■ Available data ■
-- -- --

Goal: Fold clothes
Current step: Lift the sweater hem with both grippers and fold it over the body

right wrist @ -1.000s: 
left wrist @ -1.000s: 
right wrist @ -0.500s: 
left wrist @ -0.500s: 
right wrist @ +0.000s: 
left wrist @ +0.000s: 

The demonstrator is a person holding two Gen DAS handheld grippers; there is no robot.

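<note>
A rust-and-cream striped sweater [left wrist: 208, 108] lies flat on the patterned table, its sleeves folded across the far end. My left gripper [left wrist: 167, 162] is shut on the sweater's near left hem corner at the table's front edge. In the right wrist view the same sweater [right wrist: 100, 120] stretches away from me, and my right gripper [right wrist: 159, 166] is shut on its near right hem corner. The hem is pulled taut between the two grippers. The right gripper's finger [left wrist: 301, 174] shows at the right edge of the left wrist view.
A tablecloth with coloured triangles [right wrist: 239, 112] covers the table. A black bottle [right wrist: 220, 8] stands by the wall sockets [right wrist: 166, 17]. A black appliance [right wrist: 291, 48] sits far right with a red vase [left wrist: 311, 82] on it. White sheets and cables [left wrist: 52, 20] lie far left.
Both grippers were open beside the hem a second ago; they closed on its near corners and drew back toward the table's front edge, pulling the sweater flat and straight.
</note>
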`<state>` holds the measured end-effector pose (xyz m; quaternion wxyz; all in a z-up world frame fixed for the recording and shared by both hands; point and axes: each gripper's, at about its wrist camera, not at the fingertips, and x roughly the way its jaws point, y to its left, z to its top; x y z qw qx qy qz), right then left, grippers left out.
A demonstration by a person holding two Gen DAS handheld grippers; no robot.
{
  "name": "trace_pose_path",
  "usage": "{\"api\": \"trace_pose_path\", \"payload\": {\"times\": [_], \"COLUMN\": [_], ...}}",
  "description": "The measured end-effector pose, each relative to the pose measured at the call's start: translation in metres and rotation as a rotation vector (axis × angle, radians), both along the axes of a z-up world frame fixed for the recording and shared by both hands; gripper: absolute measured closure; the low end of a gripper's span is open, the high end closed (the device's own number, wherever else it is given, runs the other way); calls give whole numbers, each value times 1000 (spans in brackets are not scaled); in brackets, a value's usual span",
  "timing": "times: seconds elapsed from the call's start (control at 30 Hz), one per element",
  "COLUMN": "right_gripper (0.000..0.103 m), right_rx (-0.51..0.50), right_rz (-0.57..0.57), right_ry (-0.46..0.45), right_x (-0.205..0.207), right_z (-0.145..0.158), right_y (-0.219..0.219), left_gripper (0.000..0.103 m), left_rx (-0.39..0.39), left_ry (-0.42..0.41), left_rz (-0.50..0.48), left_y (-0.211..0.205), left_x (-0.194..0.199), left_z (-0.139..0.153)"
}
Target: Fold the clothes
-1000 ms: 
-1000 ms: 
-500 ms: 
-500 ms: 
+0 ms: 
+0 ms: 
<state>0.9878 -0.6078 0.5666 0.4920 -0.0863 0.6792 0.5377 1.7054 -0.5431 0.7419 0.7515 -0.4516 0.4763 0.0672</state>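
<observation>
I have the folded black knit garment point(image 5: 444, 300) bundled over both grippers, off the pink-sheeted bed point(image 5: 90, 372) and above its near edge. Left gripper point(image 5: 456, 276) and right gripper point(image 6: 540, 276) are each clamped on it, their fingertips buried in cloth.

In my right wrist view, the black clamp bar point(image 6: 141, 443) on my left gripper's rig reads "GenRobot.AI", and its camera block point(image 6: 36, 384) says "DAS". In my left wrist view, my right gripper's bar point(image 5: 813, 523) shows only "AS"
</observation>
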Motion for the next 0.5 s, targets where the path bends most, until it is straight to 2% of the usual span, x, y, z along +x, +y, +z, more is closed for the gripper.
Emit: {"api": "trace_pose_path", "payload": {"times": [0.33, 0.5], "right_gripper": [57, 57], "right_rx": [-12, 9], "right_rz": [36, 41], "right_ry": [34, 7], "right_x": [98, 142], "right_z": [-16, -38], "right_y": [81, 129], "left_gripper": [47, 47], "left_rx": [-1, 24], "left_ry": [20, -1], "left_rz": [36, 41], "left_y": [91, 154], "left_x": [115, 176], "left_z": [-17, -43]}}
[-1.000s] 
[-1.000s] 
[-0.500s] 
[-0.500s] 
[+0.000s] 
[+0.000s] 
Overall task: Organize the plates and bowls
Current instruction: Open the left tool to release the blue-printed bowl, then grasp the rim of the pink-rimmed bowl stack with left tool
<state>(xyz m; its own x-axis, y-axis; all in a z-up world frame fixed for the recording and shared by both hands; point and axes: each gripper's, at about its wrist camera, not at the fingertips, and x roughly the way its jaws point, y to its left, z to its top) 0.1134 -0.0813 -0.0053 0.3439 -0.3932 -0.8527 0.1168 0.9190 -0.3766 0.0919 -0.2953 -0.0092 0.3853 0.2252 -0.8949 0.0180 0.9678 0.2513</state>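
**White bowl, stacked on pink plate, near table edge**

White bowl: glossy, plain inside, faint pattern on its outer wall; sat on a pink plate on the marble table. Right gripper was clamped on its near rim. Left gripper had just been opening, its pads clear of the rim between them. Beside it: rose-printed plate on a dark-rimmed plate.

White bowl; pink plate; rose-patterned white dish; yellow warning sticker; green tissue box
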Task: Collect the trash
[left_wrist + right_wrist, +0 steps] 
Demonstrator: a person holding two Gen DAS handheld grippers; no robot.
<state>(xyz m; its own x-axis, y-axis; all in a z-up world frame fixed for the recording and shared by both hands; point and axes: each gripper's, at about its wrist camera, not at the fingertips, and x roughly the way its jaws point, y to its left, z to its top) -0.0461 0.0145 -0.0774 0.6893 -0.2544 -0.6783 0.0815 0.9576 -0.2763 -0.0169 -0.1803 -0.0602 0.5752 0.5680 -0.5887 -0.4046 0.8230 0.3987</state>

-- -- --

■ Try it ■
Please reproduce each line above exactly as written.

■ Written response ■
Goal: Fold clothes
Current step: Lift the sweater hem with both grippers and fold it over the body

right wrist @ -1.000s: 
left wrist @ -1.000s: 
right wrist @ -0.500s: 
left wrist @ -0.500s: 
right wrist @ +0.000s: 
left wrist @ +0.000s: 

The demonstrator is a person holding two Gen DAS handheld grippers; there is no robot.

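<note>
A rust-and-cream striped sweater [left wrist: 208, 108] lies flat on the patterned table, its sleeves folded across the far end. My left gripper [left wrist: 167, 162] is shut on the sweater's near left hem corner at the table's front edge. In the right wrist view the same sweater [right wrist: 100, 120] stretches away from me, and my right gripper [right wrist: 159, 166] is shut on its near right hem corner. The hem is pulled taut between the two grippers. The right gripper's finger [left wrist: 301, 174] shows at the right edge of the left wrist view.
A tablecloth with coloured triangles [right wrist: 239, 112] covers the table. A black bottle [right wrist: 220, 8] stands by the wall sockets [right wrist: 166, 17]. A black appliance [right wrist: 291, 48] sits far right with a red vase [left wrist: 311, 82] on it. White sheets and cables [left wrist: 52, 20] lie far left.
Both grippers were open beside the hem a second ago; they closed on its near corners and drew back toward the table's front edge, pulling the sweater flat and straight.
</note>
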`<state>` holds the measured end-effector pose (xyz m; quaternion wxyz; all in a z-up world frame fixed for the recording and shared by both hands; point and axes: each gripper's, at about its wrist camera, not at the fingertips, and x roughly the way its jaws point, y to its left, z to its top; x y z qw qx qy qz), right then left, grippers left out.
A demonstration by a person holding two Gen DAS handheld grippers; no robot.
{
  "name": "trace_pose_path",
  "usage": "{\"api\": \"trace_pose_path\", \"payload\": {\"times\": [_], \"COLUMN\": [_], ...}}",
  "description": "The measured end-effector pose, each relative to the pose measured at the call's start: translation in metres and rotation as a rotation vector (axis × angle, radians), both along the axes of a z-up world frame fixed for the recording and shared by both hands; gripper: absolute measured closure; the low end of a gripper's span is open, the high end closed (the device's own number, wherever else it is given, runs the other way); calls give whole numbers, each value times 1000 (spans in brackets are not scaled); in brackets, a value's usual span",
  "timing": "times: seconds elapsed from the call's start (control at 30 Hz), one per element",
  "COLUMN": "right_gripper (0.000..0.103 m), right_rx (-0.51..0.50), right_rz (-0.57..0.57), right_ry (-0.46..0.45), right_x (-0.205..0.207), right_z (-0.145..0.158), right_y (-0.219..0.219), left_gripper (0.000..0.103 m), left_rx (-0.39..0.39), left_ry (-0.42..0.41), left_rz (-0.50..0.48), left_y (-0.211..0.205), left_x (-0.194..0.199), left_z (-0.139..0.153)"
}
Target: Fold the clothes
-1000 ms: 
-1000 ms: 
-500 ms: 
-500 ms: 
+0 ms: 
+0 ms: 
<state>0.9878 -0.6078 0.5666 0.4920 -0.0863 0.6792 0.5377 1.7054 -0.5431 0.7419 0.7515 -0.4516 0.4763 0.0672</state>
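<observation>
I have the folded black knit garment point(image 5: 444, 300) bundled over both grippers, off the pink-sheeted bed point(image 5: 90, 372) and above its near edge. Left gripper point(image 5: 456, 276) and right gripper point(image 6: 540, 276) are each clamped on it, their fingertips buried in cloth.

In my right wrist view, the black clamp bar point(image 6: 141, 443) on my left gripper's rig reads "GenRobot.AI", and its camera block point(image 6: 36, 384) says "DAS". In my left wrist view, my right gripper's bar point(image 5: 813, 523) shows only "AS"
</observation>
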Motion for the next 0.5 s, targets where the path bends most, until it is straight to 2% of the usual span, x, y, z along +x, +y, +z, more is closed for the gripper.
Emit: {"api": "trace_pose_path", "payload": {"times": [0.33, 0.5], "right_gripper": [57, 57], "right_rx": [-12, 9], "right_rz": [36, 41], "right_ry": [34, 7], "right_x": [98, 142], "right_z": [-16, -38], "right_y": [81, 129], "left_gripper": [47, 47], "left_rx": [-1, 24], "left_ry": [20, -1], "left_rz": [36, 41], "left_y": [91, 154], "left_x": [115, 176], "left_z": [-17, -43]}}
[-1.000s] 
[-1.000s] 
[-0.500s] 
[-0.500s] 
[+0.000s] 
[+0.000s] 
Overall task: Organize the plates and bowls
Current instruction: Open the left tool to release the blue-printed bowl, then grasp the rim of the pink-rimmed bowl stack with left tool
<state>(xyz m; its own x-axis, y-axis; all in a z-up world frame fixed for the recording and shared by both hands; point and axes: each gripper's, at about its wrist camera, not at the fingertips, and x roughly the way its jaws point, y to its left, z to its top) 0.1134 -0.0813 -0.0053 0.3439 -0.3932 -0.8527 0.1168 0.9190 -0.3766 0.0919 -0.2953 -0.0092 0.3853 0.2252 -0.8949 0.0180 0.9678 0.2513</state>
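**White bowl, stacked on pink plate, near table edge**

White bowl: glossy, plain inside, faint pattern on its outer wall; sat on a pink plate on the marble table. Right gripper was clamped on its near rim. Left gripper had just been opening, its pads clear of the rim between them. Beside it: rose-printed plate on a dark-rimmed plate.

White bowl; pink plate; rose-patterned white dish; yellow warning sticker; green tissue box
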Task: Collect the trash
[left_wrist + right_wrist, +0 steps] 
Demonstrator: a person holding two Gen DAS handheld grippers; no robot.
<state>(xyz m; its own x-axis, y-axis; all in a z-up world frame fixed for the recording and shared by both hands; point and axes: each gripper's, at about its wrist camera, not at the fingertips, and x roughly the way its jaws point, y to its left, z to its top) -0.0461 0.0145 -0.0774 0.6893 -0.2544 -0.6783 0.0815 0.9576 -0.2763 -0.0169 -0.1803 -0.0602 0.5752 0.5680 -0.5887 -0.4046 0.8230 0.3987</state>

What the exercise required has been answered in full.